* **YOUR TASK**: What you return should match the data below exactly, with no pictures in it.

* **DATA PROVIDED**:
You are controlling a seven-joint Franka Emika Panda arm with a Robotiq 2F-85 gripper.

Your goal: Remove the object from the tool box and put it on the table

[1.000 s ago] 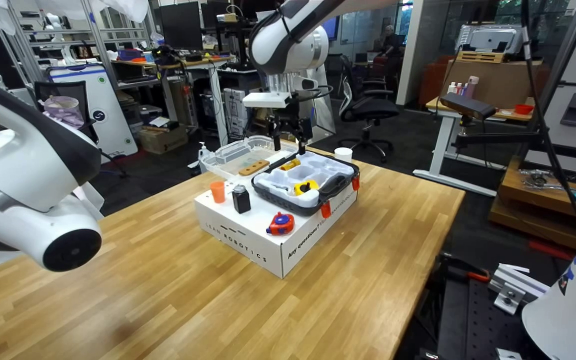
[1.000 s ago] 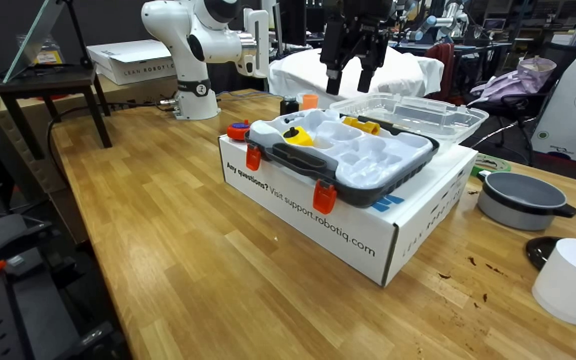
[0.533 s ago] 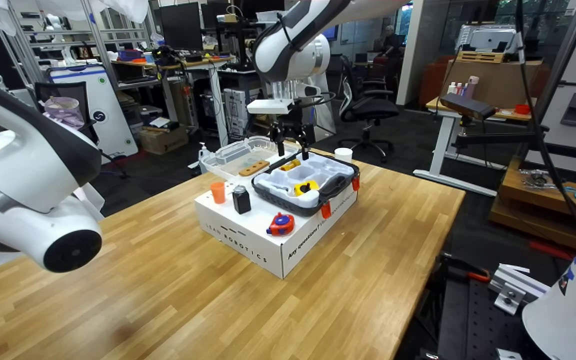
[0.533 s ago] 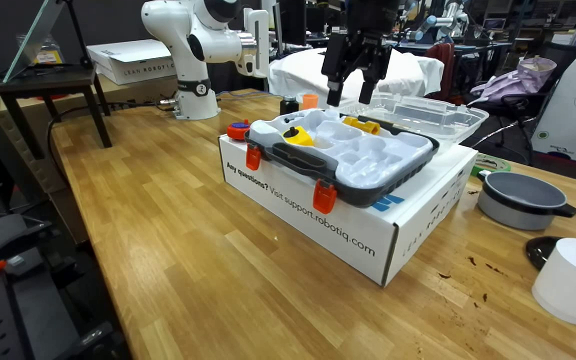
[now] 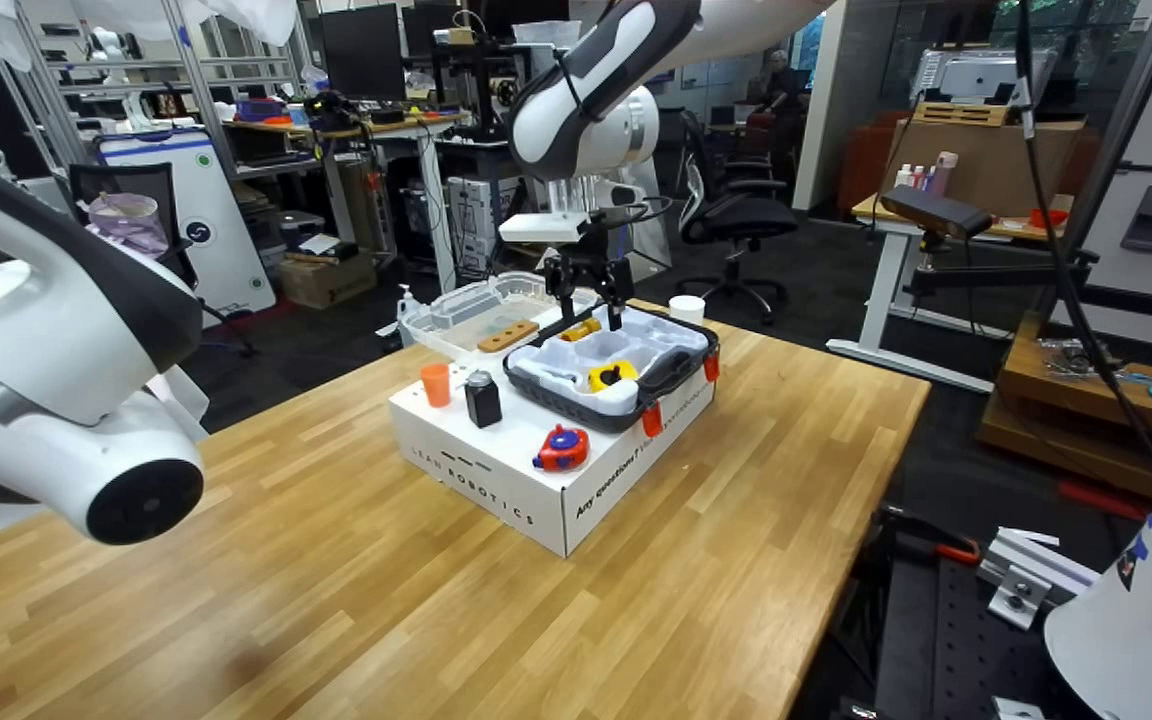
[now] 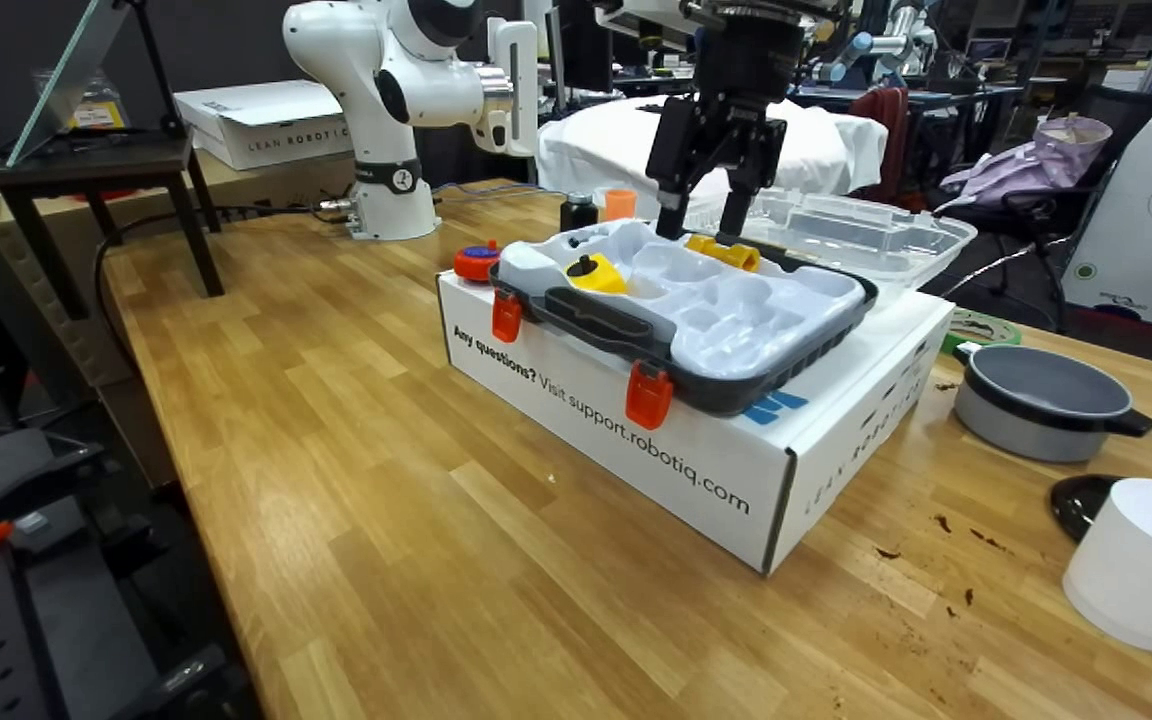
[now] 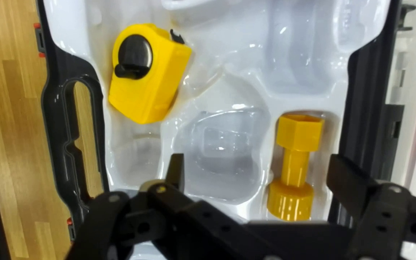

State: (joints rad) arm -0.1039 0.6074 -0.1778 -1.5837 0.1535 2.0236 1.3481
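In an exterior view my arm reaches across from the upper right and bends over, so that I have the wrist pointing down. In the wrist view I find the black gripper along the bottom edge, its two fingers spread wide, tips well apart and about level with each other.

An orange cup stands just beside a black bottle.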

* **WRITTEN SOLUTION**:
You are controlling a seven-joint Franka Emika Panda arm with a Robotiq 2F-85 gripper.

Your goal: Remove the object from the tool box and put it on the table

[1.000 s ago] 
[1.000 s ago] 
[0.533 s ago] 
[0.533 s ago] 
[now] 
[now] 
[now] 

State: (joints rad) arm -0.1039 0.6074 -0.1778 -1.5837 0.1535 2.0236 1.3481
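In an exterior view my arm reaches across from the upper right and bends over, so that I have the wrist pointing down. In the wrist view I find the black gripper along the bottom edge, its two fingers spread wide, tips well apart and about level with each other.

An orange cup stands just beside a black bottle.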

There is no additional output for this exercise.